And both the Appellate Division and the Court of Appeals held
the statute constitutional.
The specification of the errors relied on relates solely to the
specific rulings of the trial court in the matters hereinbefore set
out. [
Footnote 8] The
correctness of the verdict is not
Page 268 U. S. 664
questioned, as the case was submitted to the jury. The sole
contention here is, essentially, that as there was no evidence of
any concrete result flowing from the publication of the Manifesto
or of circumstances showing the likelihood of such result, the
statute as construed and applied by the trial court penalizes the
mere utterance, as such, of "doctrine" having no quality of
incitement, without regard either to the circumstances of its
utterance or to the likelihood of unlawful sequences, and that, as
the exercise of the right of free expression with relation to
government is only punishable "in circumstances involving
likelihood of substantive evil," the statute contravenes the due
process clause of the Fourteenth Amendment. The argument in support
of this contention rests primarily upon the following propositions:
1st, that the "liberty" protected by the Fourteenth Amendment
includes the liberty of speech and of the press, and 2nd, that
while liberty of expression "is not absolute," it may be restrained
"only in circumstances where its exercise bears a causal relation
with some substantive evil, consummated, attempted or likely," and
as the statute "takes no account of circumstances," it unduly
restrains this liberty and is therefore unconstitutional.

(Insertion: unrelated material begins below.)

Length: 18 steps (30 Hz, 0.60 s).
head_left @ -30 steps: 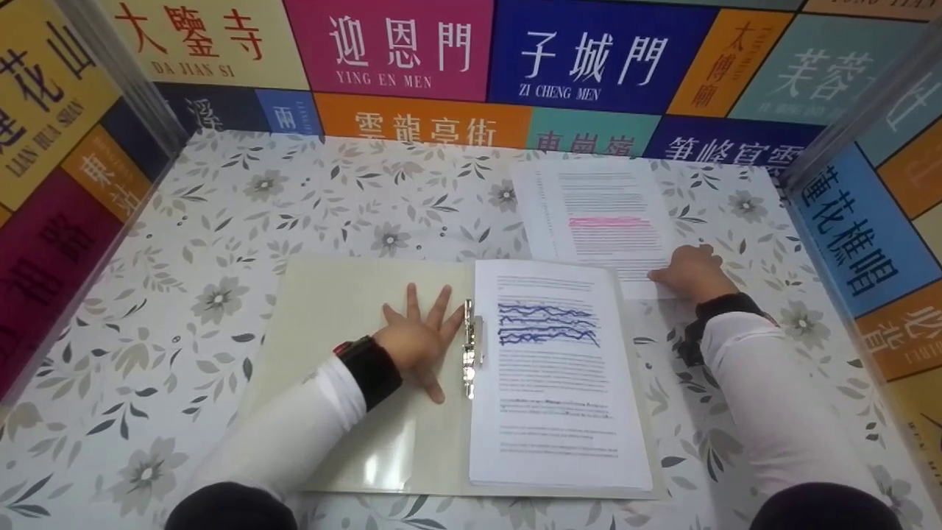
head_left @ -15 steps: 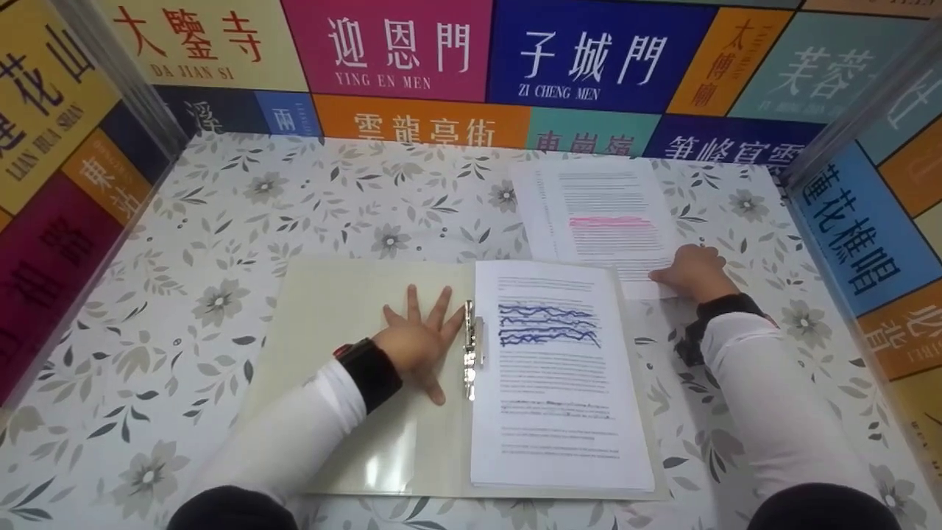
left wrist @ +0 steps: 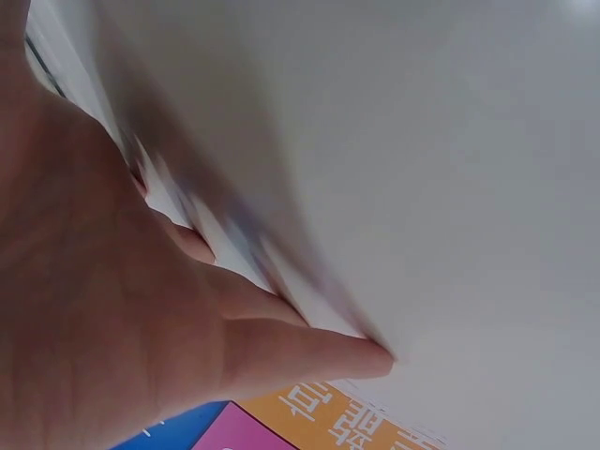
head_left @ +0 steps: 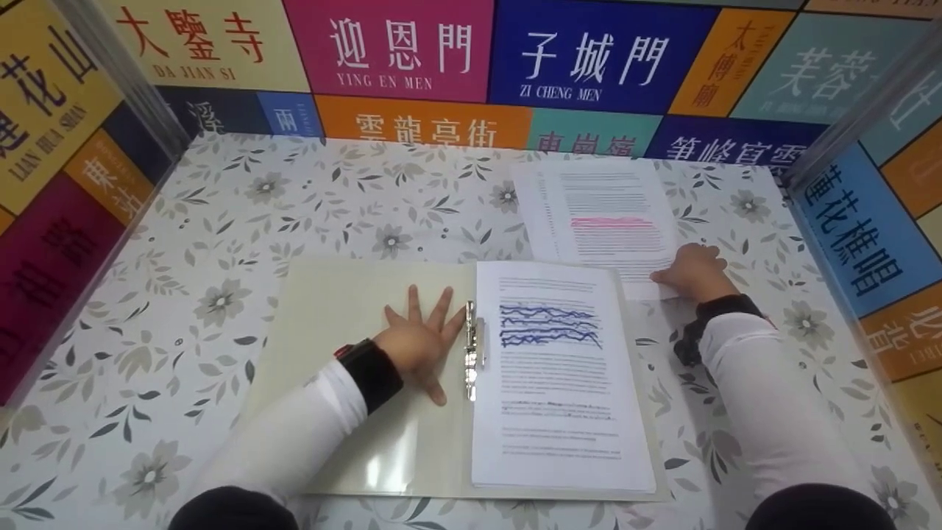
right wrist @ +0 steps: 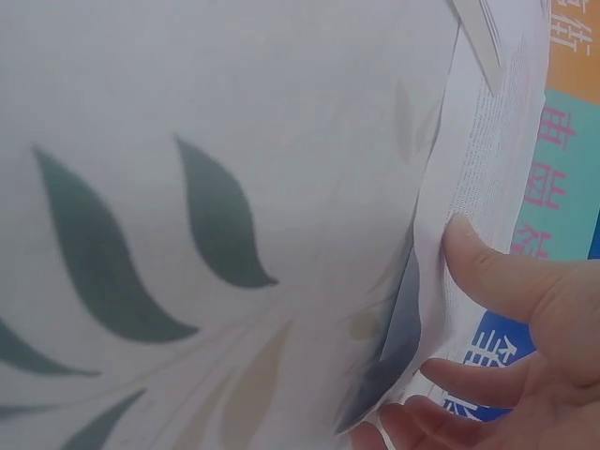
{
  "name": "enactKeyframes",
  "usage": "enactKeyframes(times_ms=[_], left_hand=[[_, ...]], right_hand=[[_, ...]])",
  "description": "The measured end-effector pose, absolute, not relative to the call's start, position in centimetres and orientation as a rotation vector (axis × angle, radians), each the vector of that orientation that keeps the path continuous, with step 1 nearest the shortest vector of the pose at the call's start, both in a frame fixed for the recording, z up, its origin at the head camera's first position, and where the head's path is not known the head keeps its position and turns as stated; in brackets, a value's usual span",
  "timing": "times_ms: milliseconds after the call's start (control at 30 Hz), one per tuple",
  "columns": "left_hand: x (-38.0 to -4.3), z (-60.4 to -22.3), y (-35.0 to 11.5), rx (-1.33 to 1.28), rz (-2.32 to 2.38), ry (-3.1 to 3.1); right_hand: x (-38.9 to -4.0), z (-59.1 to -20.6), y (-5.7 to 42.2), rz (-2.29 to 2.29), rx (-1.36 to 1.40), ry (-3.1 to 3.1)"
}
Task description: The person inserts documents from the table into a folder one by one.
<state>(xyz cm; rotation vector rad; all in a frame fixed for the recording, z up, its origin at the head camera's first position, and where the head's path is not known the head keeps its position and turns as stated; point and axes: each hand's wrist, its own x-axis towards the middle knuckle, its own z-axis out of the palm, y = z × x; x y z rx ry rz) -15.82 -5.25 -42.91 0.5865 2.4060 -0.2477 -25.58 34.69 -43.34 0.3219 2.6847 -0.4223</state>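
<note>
A pale ring-clip folder lies spread on the table, its metal clip along the spine. On its right side sits a stack of printed pages, the top one scribbled with blue lines. My left hand rests with fingers spread on the left cover; the left wrist view has its fingertips touching the smooth surface. Beyond the folder lie loose printed sheets with a pink-highlighted passage, partly under the folder's top edge. My right hand pinches their lower right corner, thumb on top and fingers underneath, the edge slightly raised in the right wrist view.
A floral cloth covers the table. Panels with large characters stand along the back and both sides. Black straps with cameras sit on both wrists, above white sleeves.
</note>
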Motion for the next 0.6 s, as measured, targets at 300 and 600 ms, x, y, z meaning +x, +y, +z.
enactKeyframes(times_ms=[300,600], left_hand=[[-15.89,-42.94,-5.2,0.594,-0.277,2.408],[-15.83,-42.93,-5.26,0.595,-0.261,2.405]], right_hand=[[-25.44,-43.22,34.84,-0.51,0.337,2.693],[-25.49,-43.09,34.99,-0.743,0.399,2.595]])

The precise question presented, and the only question which we
can consider under this writ of error, then is whether the statute,
as construed and applied in this case by the state courts, deprived
the defendant of his liberty of expression in violation of the due
process clause of the Fourteenth Amendment.
The statute does not penalize the utterance or publication of
abstract "doctrine" or academic discussion having no quality of
incitement to any concrete action. It is not aimed against mere
historical or philosophical essays. It does not restrain the
advocacy of changes in the form of government by constitutional and
lawful means. What it prohibits is language advocating, advising or
teaching
Page 268 U. S. 665
the overthrow of organized government by unlawful means. These
words imply urging to action. Advocacy is defined in the Century
Dictionary as: "1. The act of pleading for, supporting, or
recommending; active espousal." It is not the abstract "doctrine"
of overthrowing organized government by unlawful means which is
denounced by the statute, but the advocacy of action for the
accomplishment of that purpose. It was so construed and applied by
the trial judge, who specifically charged the jury that:
"A mere grouping of historical events and a prophetic deduction
from them would neither constitute advocacy, advice or teaching of
a doctrine for the overthrow of government by force, violence or
unlawful means. [And] if it were a mere essay on the subject, as
suggested by counsel, based upon deductions from alleged historical
events, with no teaching, advice or advocacy of action, it would
not constitute a violation of the statute. . . ."
The Manifesto, plainly, is neither the statement of abstract
doctrine nor, as suggested by counsel, mere prediction that
industrial disturbances and revolutionary mass strikes will result
spontaneously in an inevitable process of evolution in the economic
system. It advocates and urges in fervent language mass action
which shall progressively foment industrial disturbances and,
through political mass strikes and revolutionary mass action,
overthrow and destroy organized parliamentary government. It
concludes with a call to action in these words:
"The proletariat revolution and the Communist reconstruction of
society --
the struggle for these -- is now indispensable.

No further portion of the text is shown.